Armstrong used to work as a server at a high-end restaurant downtown. Now, the sidewalks are empty during what should be the busiest time of year. So, she’s taking her message to the streets.
“We want to be on a busy intersection just to draw attention to us who have been ignored, and maybe, maybe there’s somebody out there, or maybe more people can start petitioning the Governor," said Armstrong.
Armstrong is part of a Facebook community that includes hundreds of people around the state having trouble filing for benefits through the state website.
“We just need to change how it’s processed, how people can apply, and how quickly they can get their benefits," said Armstrong.
Armstrong said she’s also tried reaching out to her elected officials.
“I feel as helpless as my constituents," said State Sen. Kathleen Passidomo.
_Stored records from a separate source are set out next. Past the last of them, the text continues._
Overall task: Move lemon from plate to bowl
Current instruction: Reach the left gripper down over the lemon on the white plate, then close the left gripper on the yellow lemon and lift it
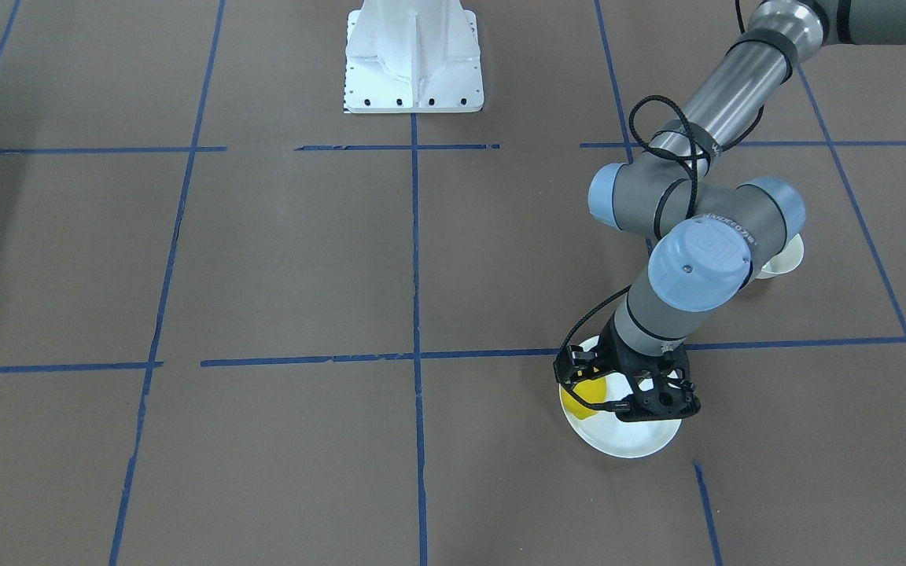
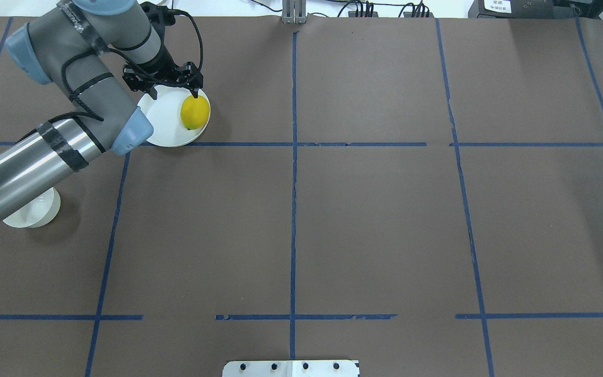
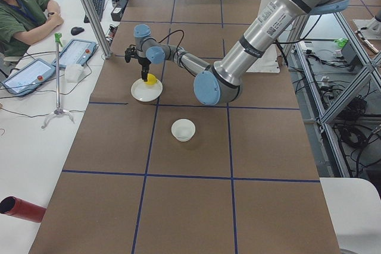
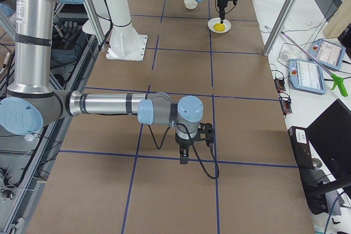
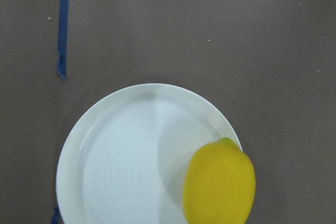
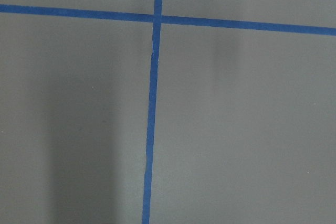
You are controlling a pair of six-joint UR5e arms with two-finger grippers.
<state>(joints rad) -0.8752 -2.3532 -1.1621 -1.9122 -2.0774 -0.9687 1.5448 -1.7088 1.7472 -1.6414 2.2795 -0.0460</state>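
Note:
The yellow lemon (image 2: 195, 111) lies on the right edge of the white plate (image 2: 163, 120) at the table's far left. My left gripper (image 2: 172, 94) hangs open just over the plate's far side; one fingertip (image 2: 195, 96) stands at the lemon's far end, and I cannot tell if it touches. The left wrist view shows the lemon (image 5: 219, 184) on the plate (image 5: 105, 166) but no fingers. The small white bowl (image 2: 34, 212) stands nearer the robot, partly hidden under the left arm. My right gripper (image 4: 185, 158) shows only in the exterior right view, low over bare table; I cannot tell if it is open or shut.
The white robot base mount (image 1: 414, 59) stands at the middle of the robot's side. Blue tape lines (image 2: 293, 209) divide the brown table. An operator (image 3: 24, 10) sits with tablets (image 3: 74, 52) beyond the far edge, close to the plate.

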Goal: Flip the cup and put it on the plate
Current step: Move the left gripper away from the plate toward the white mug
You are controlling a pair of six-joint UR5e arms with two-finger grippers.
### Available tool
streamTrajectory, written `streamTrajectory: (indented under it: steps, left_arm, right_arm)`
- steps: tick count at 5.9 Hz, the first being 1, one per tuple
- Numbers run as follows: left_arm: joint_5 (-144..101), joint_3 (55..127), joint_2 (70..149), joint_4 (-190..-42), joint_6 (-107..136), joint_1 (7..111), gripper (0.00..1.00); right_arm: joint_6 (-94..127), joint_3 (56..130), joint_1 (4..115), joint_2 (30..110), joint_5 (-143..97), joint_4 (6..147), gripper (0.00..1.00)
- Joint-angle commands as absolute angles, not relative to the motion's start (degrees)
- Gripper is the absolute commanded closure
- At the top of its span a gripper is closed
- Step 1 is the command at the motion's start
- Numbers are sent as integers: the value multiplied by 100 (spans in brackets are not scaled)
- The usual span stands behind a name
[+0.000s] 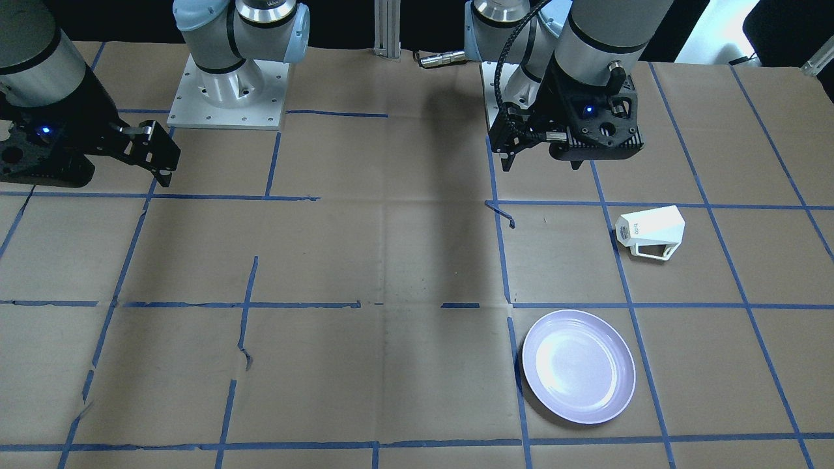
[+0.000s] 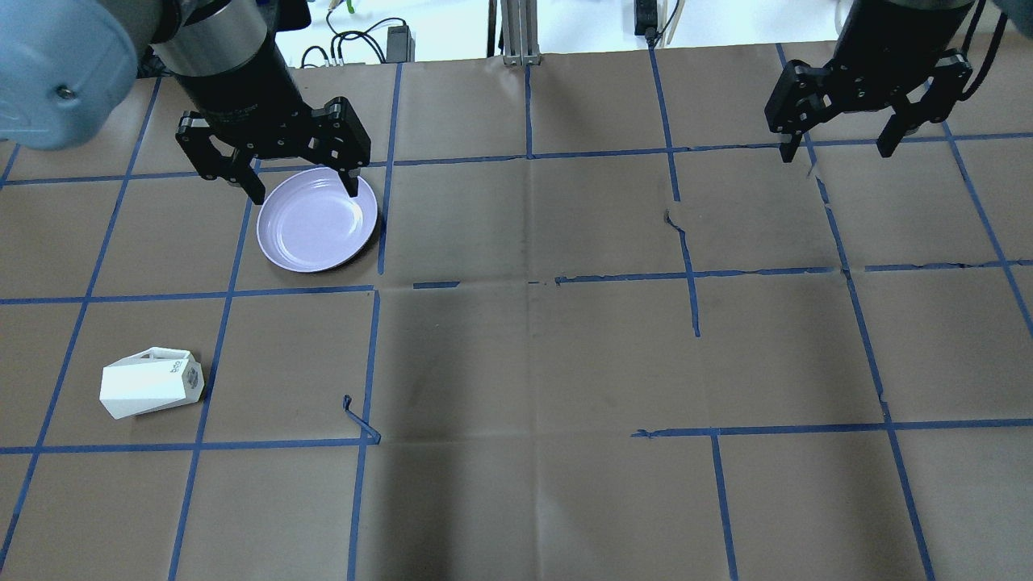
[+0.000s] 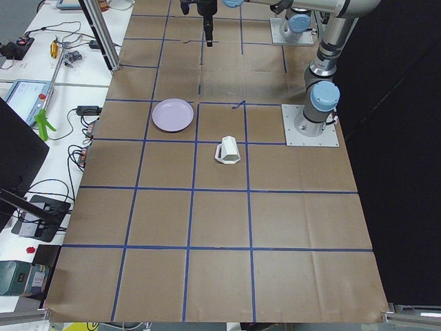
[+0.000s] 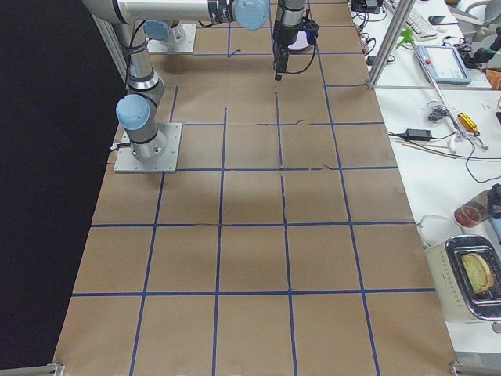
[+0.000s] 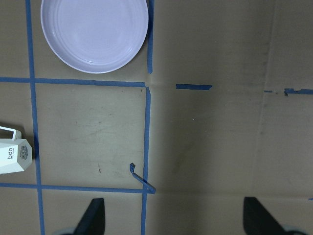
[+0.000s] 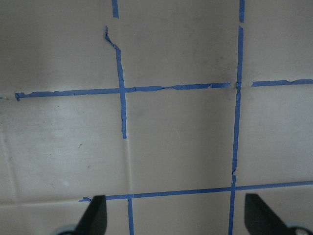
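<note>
Table surface: brown paper [image 2: 533, 355] marked off in squares with blue tape [image 2: 524, 157].

The cup [image 1: 650, 229] lies on its side on the paper, on the robot's left half of the table. Its angular handle [image 1: 653, 251] points away from the robot, and the end bearing the small print faces the table's middle. In the overhead view the cup [image 2: 149, 383] sits inside one taped square, with its printed end close to the tape line on that side. Nothing is touching it.

The plate [image 1: 578, 366] rests flat and right way up, with nothing on it, farther from the robot than the cup and nearer the centre line. Its rim lies just beside a tape line. Cup and plate are well apart, in separate squares.

Left gripper [image 2: 304, 194]: jaws spread wide and holding nothing. It hangs well above the table, fingers pointing down. Its wrist camera looks straight down, with the plate [image 5: 94, 32] at the top of the view and the cup [image 5: 12, 155] at the left edge. A loose curl of tape [image 5: 142, 178] stands up from the paper between the fingers and the plate.

Right gripper [image 2: 837, 152]: jaws likewise wide apart and holding nothing. It is raised over bare paper on the robot's right, far from both cup and plate. Its wrist view shows only paper and tape.
</note>
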State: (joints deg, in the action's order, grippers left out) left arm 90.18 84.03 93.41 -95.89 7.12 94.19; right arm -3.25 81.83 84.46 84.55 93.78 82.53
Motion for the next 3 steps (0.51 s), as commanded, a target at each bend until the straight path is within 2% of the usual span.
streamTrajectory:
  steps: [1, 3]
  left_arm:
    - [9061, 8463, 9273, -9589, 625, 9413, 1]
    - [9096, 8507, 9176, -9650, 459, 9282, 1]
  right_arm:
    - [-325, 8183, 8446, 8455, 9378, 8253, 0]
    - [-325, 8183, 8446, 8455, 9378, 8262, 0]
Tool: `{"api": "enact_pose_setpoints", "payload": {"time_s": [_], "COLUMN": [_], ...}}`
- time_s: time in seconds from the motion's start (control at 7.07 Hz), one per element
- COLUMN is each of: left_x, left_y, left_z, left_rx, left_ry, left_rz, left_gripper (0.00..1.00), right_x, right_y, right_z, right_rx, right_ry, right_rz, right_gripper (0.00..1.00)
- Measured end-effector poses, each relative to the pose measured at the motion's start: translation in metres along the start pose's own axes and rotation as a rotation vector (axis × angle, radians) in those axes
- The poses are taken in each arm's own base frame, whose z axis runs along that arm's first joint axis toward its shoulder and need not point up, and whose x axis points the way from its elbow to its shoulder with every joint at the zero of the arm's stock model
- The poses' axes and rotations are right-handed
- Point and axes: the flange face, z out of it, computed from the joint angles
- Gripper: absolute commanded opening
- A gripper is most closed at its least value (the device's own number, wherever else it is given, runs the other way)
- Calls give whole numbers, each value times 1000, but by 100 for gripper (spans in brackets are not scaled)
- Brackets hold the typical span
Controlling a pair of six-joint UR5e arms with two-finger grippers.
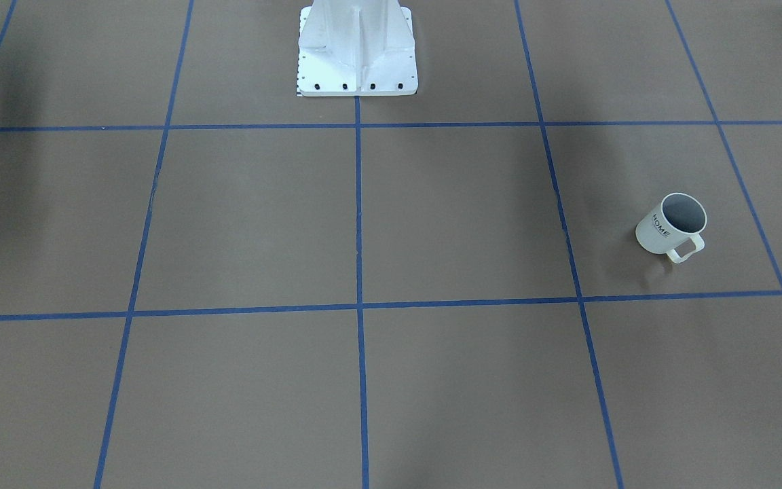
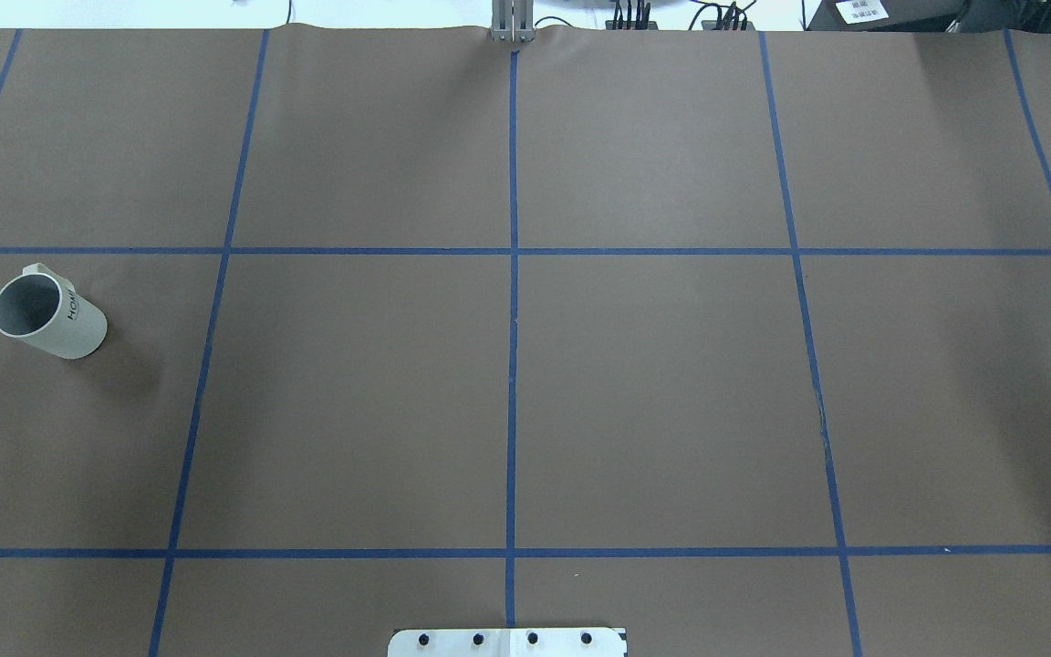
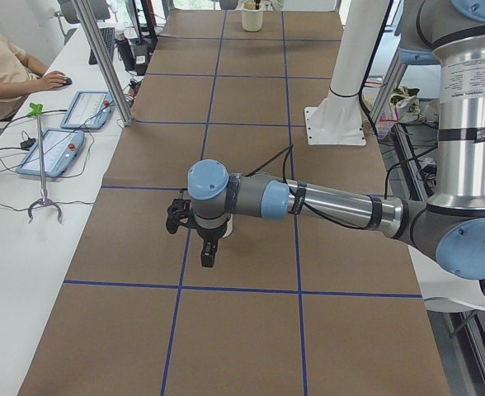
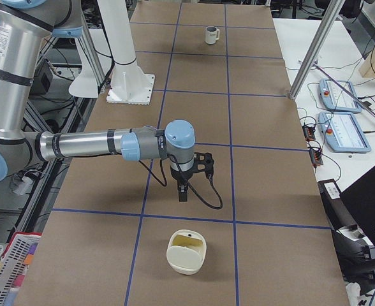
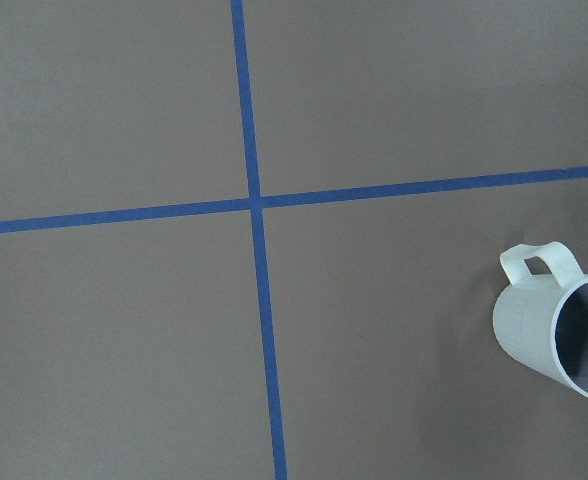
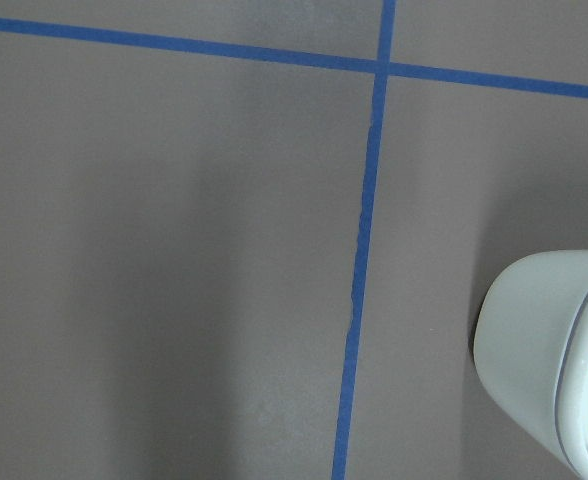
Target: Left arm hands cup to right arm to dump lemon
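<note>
The white "HOME" cup (image 1: 673, 227) stands upright on the brown table, handle toward the operators' side. It also shows in the overhead view (image 2: 46, 317), in the left wrist view (image 5: 554, 320) at the lower right, and at the far end of the exterior right view (image 4: 211, 35). Its grey inside shows no lemon. The left gripper (image 3: 206, 254) hangs above the table over the cup's area; I cannot tell whether it is open or shut. The right gripper (image 4: 183, 192) hangs above the table a little short of a cream container (image 4: 186, 252); I cannot tell its state. Neither arm shows in the overhead or front views.
The cream container (image 6: 549, 360) has a pale yellow patch inside. The white robot pedestal (image 1: 357, 51) stands at the table's robot-side edge. A seated operator (image 3: 3, 70), pendants (image 4: 344, 131) and metal posts (image 3: 102, 58) line the far side.
</note>
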Motion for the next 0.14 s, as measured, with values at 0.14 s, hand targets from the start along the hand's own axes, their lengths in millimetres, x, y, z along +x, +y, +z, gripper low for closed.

Passidomo said she sees the closed signs all over town, and knows more needs to be done.
“The Governor has moved 2,000 people from other state agencies to work on this, hired an additional 100 staff members, got additional computer capacity, but it’s just not, not sufficient to handle the workload," said Passidomo.
Armstrong said, with her savings running out, she sees a protest on 5th Ave. as the only way to put pressure on officials to get her claim processed.
“There’s so many of us out there, so just want people to know," said Armstrong.
The protest will take place on Friday at 3 p.m. They will be practicing six feet of social distancing, but Armstrong said people are also welcome to simply put signs on their car to avoid being in public.